Task prompt: Print out the whole listing below exactly as it is written.

Information supplied:
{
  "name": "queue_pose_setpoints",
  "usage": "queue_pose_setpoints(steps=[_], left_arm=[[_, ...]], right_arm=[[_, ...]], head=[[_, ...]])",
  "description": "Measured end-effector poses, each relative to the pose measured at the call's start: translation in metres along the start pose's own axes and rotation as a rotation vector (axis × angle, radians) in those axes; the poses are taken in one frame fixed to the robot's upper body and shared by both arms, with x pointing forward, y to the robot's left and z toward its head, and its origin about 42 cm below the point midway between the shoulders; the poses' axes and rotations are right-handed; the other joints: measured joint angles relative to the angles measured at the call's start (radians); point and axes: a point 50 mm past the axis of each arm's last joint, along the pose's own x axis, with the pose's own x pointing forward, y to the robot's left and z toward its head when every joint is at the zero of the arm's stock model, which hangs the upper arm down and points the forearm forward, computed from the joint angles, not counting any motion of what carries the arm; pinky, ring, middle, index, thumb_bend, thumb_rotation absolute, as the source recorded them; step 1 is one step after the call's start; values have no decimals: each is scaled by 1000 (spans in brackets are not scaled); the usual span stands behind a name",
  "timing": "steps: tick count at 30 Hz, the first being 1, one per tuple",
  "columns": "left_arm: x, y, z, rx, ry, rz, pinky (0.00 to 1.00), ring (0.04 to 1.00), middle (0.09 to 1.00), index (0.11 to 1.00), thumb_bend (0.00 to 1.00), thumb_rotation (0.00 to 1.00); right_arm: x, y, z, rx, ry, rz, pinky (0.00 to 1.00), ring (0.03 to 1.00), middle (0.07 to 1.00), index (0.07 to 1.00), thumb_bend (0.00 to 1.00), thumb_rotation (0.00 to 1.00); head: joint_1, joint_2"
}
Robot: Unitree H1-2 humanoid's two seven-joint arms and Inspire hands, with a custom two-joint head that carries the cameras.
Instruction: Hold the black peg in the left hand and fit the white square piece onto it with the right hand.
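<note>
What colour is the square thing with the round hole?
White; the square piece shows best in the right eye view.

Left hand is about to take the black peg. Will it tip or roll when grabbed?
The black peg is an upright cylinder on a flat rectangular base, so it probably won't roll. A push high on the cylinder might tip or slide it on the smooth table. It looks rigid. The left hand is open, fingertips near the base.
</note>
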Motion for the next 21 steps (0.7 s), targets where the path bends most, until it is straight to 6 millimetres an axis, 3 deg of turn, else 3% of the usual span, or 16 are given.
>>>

Solution to the problem:
{
  "name": "queue_pose_setpoints",
  "usage": "queue_pose_setpoints(steps=[_], left_arm=[[_, ...]], right_arm=[[_, ...]], head=[[_, ...]])",
  "description": "Measured end-effector poses, each relative to the pose measured at the call's start: translation in metres along the start pose's own axes and rotation as a rotation vector (axis × angle, radians) in those axes; the poses are taken in one frame fixed to the robot's upper body and shared by both arms, with x pointing forward, y to the robot's left and z toward its head, and its origin about 42 cm below the point midway between the shoulders; the poses' axes and rotations are right-handed; the other joints: measured joint angles relative to the angles measured at the call's start (radians); point and axes: a point 50 mm past the axis of each arm's last joint, along the pose's own x axis, with the pose's own x pointing forward, y to the robot's left and z toward its head when every joint is at the zero of the arm's stock model, which hangs the upper arm down and points the forearm forward, computed from the joint angles, not counting any motion of what carries the arm; pinky, ring, middle, index, thumb_bend, thumb_rotation absolute, as the source recorded them; step 1 is one step after the call's start; values have no decimals: each is scaled by 1000 (spans in brackets are not scaled); the usual span stands behind a name",
  "timing": "steps: tick count at 30 Hz, the first being 1, one per tuple",
  "columns": "left_arm: x, y, z, rx, ry, rz, pinky (0.00 to 1.00), ring (0.04 to 1.00), middle (0.09 to 1.00), index (0.11 to 1.00), thumb_bend (0.00 to 1.00), thumb_rotation (0.00 to 1.00); right_arm: x, y, z, rx, ry, rz, pinky (0.00 to 1.00), ring (0.03 to 1.00), middle (0.07 to 1.00), index (0.07 to 1.00), thumb_bend (0.00 to 1.00), thumb_rotation (0.00 to 1.00); head: joint_1, joint_2"
}
Robot: Unitree H1-2 humanoid's two seven-joint arms and Inspire hands, with a custom two-joint head that carries the cameras.
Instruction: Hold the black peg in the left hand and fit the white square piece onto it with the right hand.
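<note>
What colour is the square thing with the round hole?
White; the square piece shows best in the right eye view.

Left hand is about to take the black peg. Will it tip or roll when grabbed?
The black peg is an upright cylinder on a flat rectangular base, so it probably won't roll. A push high on the cylinder might tip or slide it on the smooth table. It looks rigid. The left hand is open, fingertips near the base.
</note>
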Motion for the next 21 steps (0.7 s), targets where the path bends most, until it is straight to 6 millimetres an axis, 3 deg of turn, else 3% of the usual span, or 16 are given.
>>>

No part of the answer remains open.